▶ [Work instruction] Every line below that holds the string "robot" must be copied.

———

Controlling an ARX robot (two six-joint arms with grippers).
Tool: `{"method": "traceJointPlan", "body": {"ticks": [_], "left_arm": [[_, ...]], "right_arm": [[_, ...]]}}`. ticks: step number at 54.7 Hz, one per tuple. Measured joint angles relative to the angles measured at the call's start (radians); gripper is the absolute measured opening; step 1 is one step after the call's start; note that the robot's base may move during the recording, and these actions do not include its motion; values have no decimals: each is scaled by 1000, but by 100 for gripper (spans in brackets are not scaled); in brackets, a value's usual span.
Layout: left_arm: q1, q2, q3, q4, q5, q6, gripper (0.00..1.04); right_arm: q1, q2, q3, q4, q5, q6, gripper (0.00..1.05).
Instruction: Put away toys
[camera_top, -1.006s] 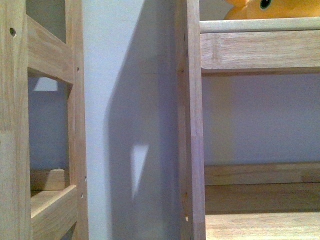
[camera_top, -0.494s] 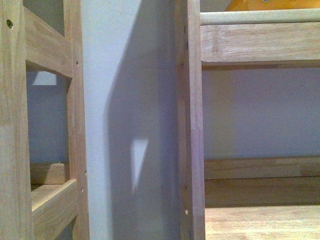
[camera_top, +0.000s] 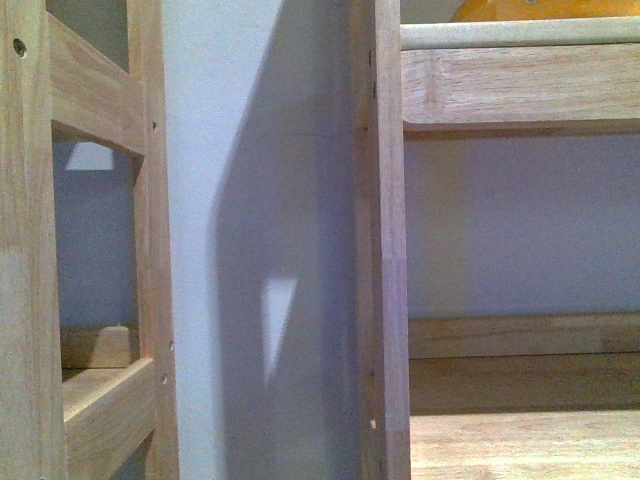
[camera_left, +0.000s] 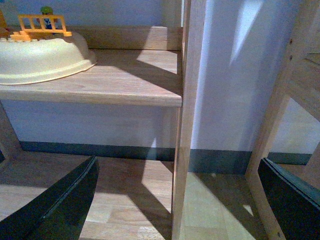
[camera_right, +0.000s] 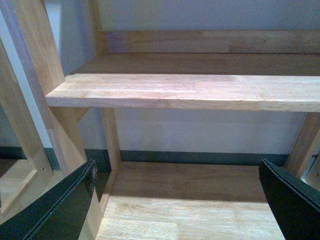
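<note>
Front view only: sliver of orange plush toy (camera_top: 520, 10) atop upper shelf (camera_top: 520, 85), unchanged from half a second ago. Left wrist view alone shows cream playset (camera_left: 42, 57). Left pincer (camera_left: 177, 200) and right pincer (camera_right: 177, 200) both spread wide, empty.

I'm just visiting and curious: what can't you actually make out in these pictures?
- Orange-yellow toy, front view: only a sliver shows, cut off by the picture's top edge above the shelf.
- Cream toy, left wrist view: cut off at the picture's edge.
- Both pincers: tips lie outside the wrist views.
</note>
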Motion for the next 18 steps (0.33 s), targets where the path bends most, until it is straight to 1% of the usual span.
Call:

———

▶ [Exercise solution]
Controlling an ARX robot (two six-joint arms with grippers).
Tool: `{"method": "traceJointPlan", "body": {"ticks": [_], "left_arm": [[_, ...]], "right_arm": [[_, ...]]}}`. ticks: step number at 54.7 Hz, one per tuple. Measured joint angles relative to the angles measured at the call's start (radians); gripper is the absolute measured opening; step 1 is one step after the call's start; note that the robot's base may move during the recording, and these actions do not include its motion; values have no decimals: each is scaled by 1000, but by 100 for gripper (spans in brackets are not scaled); in brackets, a value's usual span.

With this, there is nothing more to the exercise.